TASK ITEM: Within the listing below, the lines to output run from the one containing "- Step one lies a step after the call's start" through the one containing "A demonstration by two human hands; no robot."; copy them exactly and nothing else.

EXERCISE DATA:
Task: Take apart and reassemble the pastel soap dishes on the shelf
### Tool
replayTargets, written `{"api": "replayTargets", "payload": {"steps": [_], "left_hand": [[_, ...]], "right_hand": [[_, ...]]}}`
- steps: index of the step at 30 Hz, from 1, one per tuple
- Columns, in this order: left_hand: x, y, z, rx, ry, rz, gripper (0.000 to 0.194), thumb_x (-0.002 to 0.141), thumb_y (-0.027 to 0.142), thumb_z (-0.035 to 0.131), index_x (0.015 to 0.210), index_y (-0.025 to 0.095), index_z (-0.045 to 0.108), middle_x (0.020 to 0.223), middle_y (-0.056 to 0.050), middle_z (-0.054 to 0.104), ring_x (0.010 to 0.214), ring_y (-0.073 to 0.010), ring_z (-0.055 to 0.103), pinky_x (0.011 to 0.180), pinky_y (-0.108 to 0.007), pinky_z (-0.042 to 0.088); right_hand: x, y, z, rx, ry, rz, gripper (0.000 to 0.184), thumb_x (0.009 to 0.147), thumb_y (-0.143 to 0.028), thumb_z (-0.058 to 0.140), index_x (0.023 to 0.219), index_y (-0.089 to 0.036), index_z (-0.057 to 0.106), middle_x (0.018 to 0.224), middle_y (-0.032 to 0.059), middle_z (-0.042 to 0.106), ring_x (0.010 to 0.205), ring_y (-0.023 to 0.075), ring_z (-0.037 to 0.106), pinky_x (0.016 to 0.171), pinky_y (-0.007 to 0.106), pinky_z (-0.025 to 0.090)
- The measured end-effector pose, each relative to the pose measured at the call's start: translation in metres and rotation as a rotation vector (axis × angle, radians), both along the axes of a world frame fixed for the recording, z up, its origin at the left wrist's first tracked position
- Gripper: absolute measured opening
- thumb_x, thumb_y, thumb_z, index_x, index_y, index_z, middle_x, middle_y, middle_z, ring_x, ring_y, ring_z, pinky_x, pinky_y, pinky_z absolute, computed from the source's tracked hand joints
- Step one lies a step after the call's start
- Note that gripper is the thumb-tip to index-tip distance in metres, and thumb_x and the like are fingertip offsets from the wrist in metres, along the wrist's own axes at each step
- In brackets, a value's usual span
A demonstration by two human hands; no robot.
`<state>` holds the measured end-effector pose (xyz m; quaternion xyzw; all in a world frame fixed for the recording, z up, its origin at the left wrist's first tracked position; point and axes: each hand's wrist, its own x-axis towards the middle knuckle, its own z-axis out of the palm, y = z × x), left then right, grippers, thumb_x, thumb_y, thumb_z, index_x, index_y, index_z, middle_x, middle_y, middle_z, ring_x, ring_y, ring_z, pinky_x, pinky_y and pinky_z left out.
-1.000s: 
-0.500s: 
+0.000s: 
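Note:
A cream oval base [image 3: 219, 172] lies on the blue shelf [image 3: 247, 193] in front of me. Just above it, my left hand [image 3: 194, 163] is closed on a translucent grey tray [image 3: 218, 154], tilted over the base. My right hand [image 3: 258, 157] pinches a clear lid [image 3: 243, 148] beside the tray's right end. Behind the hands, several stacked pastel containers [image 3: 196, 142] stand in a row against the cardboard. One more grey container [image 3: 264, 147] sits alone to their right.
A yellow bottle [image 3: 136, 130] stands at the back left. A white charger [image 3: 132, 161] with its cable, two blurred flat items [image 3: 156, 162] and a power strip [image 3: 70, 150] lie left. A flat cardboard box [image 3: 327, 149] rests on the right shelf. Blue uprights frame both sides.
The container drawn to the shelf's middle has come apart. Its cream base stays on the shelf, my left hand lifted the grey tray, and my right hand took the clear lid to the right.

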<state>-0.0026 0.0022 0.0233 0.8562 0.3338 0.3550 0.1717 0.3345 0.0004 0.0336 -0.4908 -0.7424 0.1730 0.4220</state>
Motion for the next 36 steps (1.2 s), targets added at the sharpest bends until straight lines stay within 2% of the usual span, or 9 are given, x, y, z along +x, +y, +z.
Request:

ANSWER TO THE PROBLEM:
- Step one lies a step after the call's start
- Note that gripper is the thumb-tip to index-tip distance in metres, and thumb_x and the like are fingertip offsets from the wrist in metres, along the wrist's own axes at each step
- In brackets, a value's usual span
A demonstration by two human hands; no robot.

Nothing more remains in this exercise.